Many people have also faced this issue, but it alway seems to have happened because of some mistake in the command line argument

This is the command I'm running

!python "/content/drive/My Drive/Tensorflow/models/research/object_detection/model_main_tf2.py" --model_dir="/content/drive/My Drive/Tensorflow/ssd_mobilenet_v2_fpnlite_320x320_coco17_tpu-8" --pipeline_config_path="/content/drive/My Drive/Tensorflow/ssd_mobilenet_v2_fpnlite_320x320_coco17_tpu-8/pipeline.config"

There doesn't seem to be any mistake in it.

This is the stack trace

    Traceback (most recent call last):
  File "/content/drive/My Drive/Tensorflow/models/research/object_detection/model_main_tf2.py", line 113, in <module>
    tf.compat.v1.app.run()
  File "/usr/local/lib/python3.6/dist-packages/tensorflow/python/platform/app.py", line 40, in run
    _run(main=main, argv=argv, flags_parser=_parse_flags_tolerate_undef)
  File "/usr/local/lib/python3.6/dist-packages/absl/app.py", line 300, in run
    _run_main(main, args)
  File "/usr/local/lib/python3.6/dist-packages/absl/app.py", line 251, in _run_main
    sys.exit(main(argv))
  File "/content/drive/My Drive/Tensorflow/models/research/object_detection/model_main_tf2.py", line 110, in main
    record_summaries=FLAGS.record_summaries)
  File "/usr/local/lib/python3.6/dist-packages/object_detection/model_lib_v2.py", line 630, in train_loop
    manager.save()
  File "/usr/local/lib/python3.6/dist-packages/tensorflow/python/training/checkpoint_management.py", line 819, in save
    self._record_state()
  File "/usr/local/lib/python3.6/dist-packages/tensorflow/python/training/checkpoint_management.py", line 728, in _record_state
    save_relative_paths=True)
  File "/usr/local/lib/python3.6/dist-packages/tensorflow/python/training/checkpoint_management.py", line 248, in update_checkpoint_state_internal
    text_format.MessageToString(ckpt))
  File "/usr/local/lib/python3.6/dist-packages/tensorflow/python/lib/io/file_io.py", line 570, in atomic_write_string_to_file
    rename(temp_pathname, filename, overwrite)
  File "/usr/local/lib/python3.6/dist-packages/tensorflow/python/lib/io/file_io.py", line 529, in rename
    rename_v2(oldname, newname, overwrite)
  File "/usr/local/lib/python3.6/dist-packages/tensorflow/python/lib/io/file_io.py", line 546, in rename_v2
    compat.as_bytes(src), compat.as_bytes(dst), overwrite)

Error message:

tensorflow.python.framework.errors_impl.FailedPreconditionError: /content/drive/My Drive/Tensorflow/ssd_mobilenet_v2_fpnlite_320x320_coco17_tpu-8/checkpoint.tmp91048f3bf67645619be6603094546de1; Is a directory

The error is raised from _pywrap_file_io.RenameFile(), where _pywrap_file_io is imported from tensorflow.python.
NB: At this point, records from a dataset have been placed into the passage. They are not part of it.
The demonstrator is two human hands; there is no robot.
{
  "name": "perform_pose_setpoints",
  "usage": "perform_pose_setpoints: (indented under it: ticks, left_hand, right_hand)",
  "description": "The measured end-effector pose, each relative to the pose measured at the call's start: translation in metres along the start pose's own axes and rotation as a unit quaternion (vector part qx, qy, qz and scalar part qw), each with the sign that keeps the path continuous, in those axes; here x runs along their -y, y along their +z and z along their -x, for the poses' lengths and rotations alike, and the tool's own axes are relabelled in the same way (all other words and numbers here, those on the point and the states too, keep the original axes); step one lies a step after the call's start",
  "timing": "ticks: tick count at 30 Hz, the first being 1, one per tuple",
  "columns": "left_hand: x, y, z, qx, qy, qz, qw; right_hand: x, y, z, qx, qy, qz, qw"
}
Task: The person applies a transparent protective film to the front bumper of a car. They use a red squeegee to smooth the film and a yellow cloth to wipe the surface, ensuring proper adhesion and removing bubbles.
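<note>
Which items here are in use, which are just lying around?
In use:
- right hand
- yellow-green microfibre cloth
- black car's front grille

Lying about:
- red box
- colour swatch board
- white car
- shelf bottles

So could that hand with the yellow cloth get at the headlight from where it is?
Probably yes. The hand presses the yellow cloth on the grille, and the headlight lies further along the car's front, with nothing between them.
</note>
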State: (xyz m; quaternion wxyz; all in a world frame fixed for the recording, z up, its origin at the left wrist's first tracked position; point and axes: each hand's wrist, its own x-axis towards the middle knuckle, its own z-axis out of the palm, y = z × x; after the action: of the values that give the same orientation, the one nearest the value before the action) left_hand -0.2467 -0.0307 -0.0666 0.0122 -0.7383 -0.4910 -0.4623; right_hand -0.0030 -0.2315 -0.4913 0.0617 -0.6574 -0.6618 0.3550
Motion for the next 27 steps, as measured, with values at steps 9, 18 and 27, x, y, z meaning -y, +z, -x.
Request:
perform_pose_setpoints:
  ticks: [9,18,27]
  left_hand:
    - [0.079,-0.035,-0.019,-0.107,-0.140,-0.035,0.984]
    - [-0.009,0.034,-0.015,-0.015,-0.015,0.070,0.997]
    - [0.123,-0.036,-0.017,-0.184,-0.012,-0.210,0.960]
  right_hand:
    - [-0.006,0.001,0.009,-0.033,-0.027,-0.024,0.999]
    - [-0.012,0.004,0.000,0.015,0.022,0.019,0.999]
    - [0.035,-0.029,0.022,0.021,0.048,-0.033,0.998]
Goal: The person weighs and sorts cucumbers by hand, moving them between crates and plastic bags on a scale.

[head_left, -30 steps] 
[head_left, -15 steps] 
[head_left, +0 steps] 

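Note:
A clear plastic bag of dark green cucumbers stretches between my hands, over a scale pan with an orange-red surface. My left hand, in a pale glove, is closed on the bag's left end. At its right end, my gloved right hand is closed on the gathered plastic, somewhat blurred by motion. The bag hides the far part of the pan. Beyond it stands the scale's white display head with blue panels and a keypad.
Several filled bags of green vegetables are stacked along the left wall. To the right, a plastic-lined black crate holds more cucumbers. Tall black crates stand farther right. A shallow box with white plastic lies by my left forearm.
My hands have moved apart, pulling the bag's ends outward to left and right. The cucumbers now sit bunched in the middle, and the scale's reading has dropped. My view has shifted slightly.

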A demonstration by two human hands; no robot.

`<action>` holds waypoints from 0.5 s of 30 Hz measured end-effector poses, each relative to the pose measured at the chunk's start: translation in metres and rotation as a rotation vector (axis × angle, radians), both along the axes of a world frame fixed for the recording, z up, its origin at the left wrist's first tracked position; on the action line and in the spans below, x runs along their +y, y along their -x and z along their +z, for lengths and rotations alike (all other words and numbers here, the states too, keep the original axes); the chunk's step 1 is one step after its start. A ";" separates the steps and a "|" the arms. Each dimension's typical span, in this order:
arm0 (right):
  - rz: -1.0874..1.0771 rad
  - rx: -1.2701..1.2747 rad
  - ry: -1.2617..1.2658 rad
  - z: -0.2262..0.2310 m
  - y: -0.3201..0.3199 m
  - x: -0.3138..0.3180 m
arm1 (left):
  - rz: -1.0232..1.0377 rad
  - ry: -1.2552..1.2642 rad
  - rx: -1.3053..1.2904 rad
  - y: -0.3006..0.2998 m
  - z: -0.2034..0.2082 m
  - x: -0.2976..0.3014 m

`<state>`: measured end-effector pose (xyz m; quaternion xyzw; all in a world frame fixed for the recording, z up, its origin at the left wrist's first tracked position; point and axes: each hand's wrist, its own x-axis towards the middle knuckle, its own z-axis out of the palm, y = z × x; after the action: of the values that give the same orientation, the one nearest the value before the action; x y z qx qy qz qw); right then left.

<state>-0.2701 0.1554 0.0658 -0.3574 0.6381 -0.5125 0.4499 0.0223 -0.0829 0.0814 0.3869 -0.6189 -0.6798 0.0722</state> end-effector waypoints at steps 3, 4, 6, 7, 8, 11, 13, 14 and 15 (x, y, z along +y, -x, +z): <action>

I tried to look into the source code to find the problem, but I couldn't find it anywhere.

Could the problem have arraised because I'm running this on colab ?

Tensorflow version: 2.3 Python version: 3.6

Can someone please help me with this.

1

There are 1 answers

1
Harish Babu On BEST ANSWER

The problem was that the program was trying to create a file with the name "checkpoint" but there was a folder with the same name in the downloaded model. There are two ways to overcome this issue,

  1. Create a new folder and set its path as the argument for --model_dir
  2. Check if there is a folder named 'checkpoint', if there is, then change the folder name. In my case, I changed it to 'checkpoint0'.